Now onto lactitol, the book of knowledge (Wikipedia) states that this substance is used by doctors as a laxative. There’s even a warning on the package highlighted in yellow: “INDIVIDUALS SENSITIVE TO SUGAR SUBSTITUTES MAY EXPERIENCE A LAXATIVE EFFECT”. Right below that it says that Lactitol and maltitol “generally cause only a small rise in blood glucose levels”. Now, deconstructing this statement, this could mean ANYTHING. Generally? Generally if you consume a small amount you mean? That’s when you get a “small rise in blood glucose levels”? Maltitol has a glycemic index of 52, while sugar has a glycemic index of 60, so how is that doing diabetics any favors?

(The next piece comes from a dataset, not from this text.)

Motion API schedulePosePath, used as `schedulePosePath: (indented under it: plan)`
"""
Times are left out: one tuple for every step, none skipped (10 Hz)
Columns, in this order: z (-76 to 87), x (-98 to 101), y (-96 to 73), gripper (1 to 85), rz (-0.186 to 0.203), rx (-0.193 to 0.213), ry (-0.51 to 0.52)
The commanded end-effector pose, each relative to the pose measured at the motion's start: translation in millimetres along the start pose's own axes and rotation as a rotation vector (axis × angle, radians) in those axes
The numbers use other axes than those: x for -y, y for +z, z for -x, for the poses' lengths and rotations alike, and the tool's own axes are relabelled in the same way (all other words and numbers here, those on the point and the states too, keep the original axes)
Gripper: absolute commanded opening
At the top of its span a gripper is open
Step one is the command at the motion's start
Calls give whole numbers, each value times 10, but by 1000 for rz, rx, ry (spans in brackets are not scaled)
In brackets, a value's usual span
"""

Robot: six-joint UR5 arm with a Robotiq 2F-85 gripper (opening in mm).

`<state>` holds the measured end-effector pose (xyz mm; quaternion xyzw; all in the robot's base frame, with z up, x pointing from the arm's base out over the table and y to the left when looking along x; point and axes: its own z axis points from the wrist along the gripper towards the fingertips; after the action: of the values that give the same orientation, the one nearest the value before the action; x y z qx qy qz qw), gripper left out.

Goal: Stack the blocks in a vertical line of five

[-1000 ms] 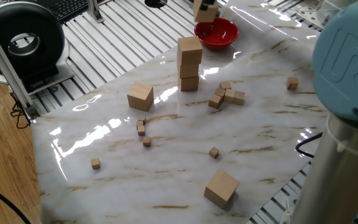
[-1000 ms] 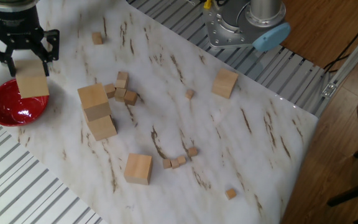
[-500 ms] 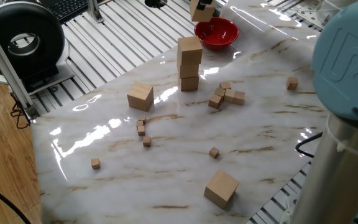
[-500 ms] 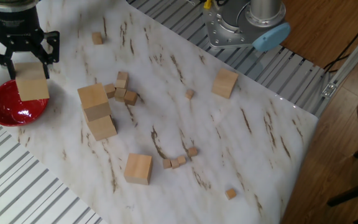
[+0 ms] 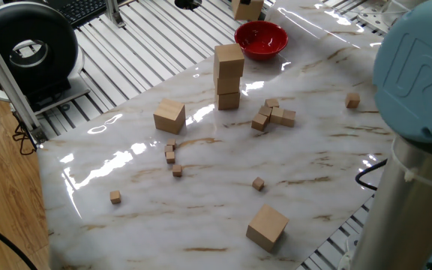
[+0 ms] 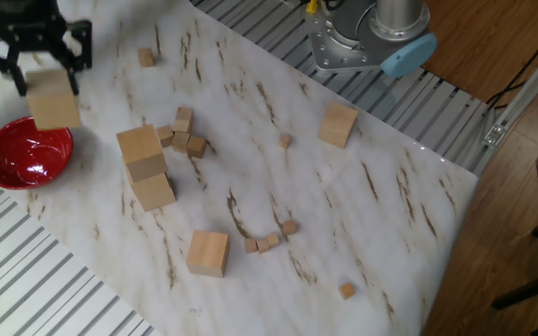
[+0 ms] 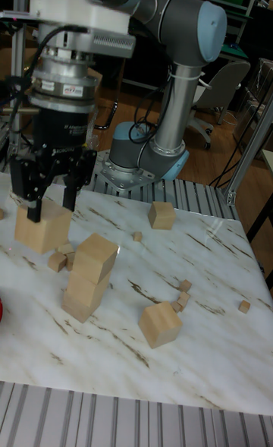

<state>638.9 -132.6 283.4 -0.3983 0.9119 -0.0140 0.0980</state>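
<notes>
A large tan wooden block (image 6: 52, 99) hangs in the air, clamped between the two fingers of the tool (image 6: 32, 67), which is closed on it from above. In the tall view the block sits low in the grip, its lower half showing below the fingertips. It is lifted over the far corner of the counter (image 6: 372, 205), just beside a red bowl (image 6: 24, 159) and a little apart from the stack.

The stack (image 7: 89, 277) is three large blocks high and not tidy — each block is twisted a little against the one below, and the top one overhangs slightly. Two more large blocks lie loose on the counter: one (image 6: 207, 253) near the front edge, one (image 6: 338, 124) near the arm's base (image 6: 358, 42). Tiny cubes (image 6: 187, 133) are scattered close to the foot of the stack.

The step in hand appears to be carrying the held block over to become the fourth layer. To do it well, the block should travel clearly higher than the top of the stack, then come straight down, centred on the top block and turned to match its faces. A gentle touchdown before the fingers part matters, since the crooked stack would likely topple from a sideways nudge.
</notes>
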Motion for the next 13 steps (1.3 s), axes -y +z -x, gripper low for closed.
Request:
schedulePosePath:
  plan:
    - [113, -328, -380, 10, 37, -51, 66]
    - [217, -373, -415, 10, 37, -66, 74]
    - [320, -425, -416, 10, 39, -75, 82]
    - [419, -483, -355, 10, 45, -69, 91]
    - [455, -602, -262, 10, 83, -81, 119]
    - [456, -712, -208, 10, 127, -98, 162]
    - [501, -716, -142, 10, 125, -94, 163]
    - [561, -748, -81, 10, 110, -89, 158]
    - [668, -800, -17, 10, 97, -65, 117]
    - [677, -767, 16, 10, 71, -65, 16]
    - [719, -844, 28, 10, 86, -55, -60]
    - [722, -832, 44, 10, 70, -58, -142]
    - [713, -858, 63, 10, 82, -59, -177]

So let’s go through these ingredients. The first ingredient is “maltitol”. It comes BEFORE “Peanuts”! Wow. Reese’s should call them “Maltitol Cups” instead of “Peanut Butter Cups”. After peanuts is chocolate made with lactitol. But the good stuff comes at the end of the very long ingredient list. Near the end we have “emulsifier”. It doesn’t even say what is used as an emulsifier. In the ingredient list are two other emulsifiers, which are not inherently bad, but then why is there another unknown emulsifier later? Right after that are “Natural and Artificial flavors”, which are very common on US processed foods. Again, completely unknown. Could be anything for all we know. Most of the rest of the ingredients are approved by the FDA and are fine at low quantities, but then again you could search the world your entire life and never find any of these things in nature, so why would you eat them? Most of them are artificial, and we have no real knowledge about what the effects are with prolonged exposure to them.

I guess what you can learn from this is to not buy processed foods, especially ones with warnings all over them. I wouldn’t even consider this food, since half of the content is fake sugar (20 grams of artificial sweetener),  and other artificial ingredients.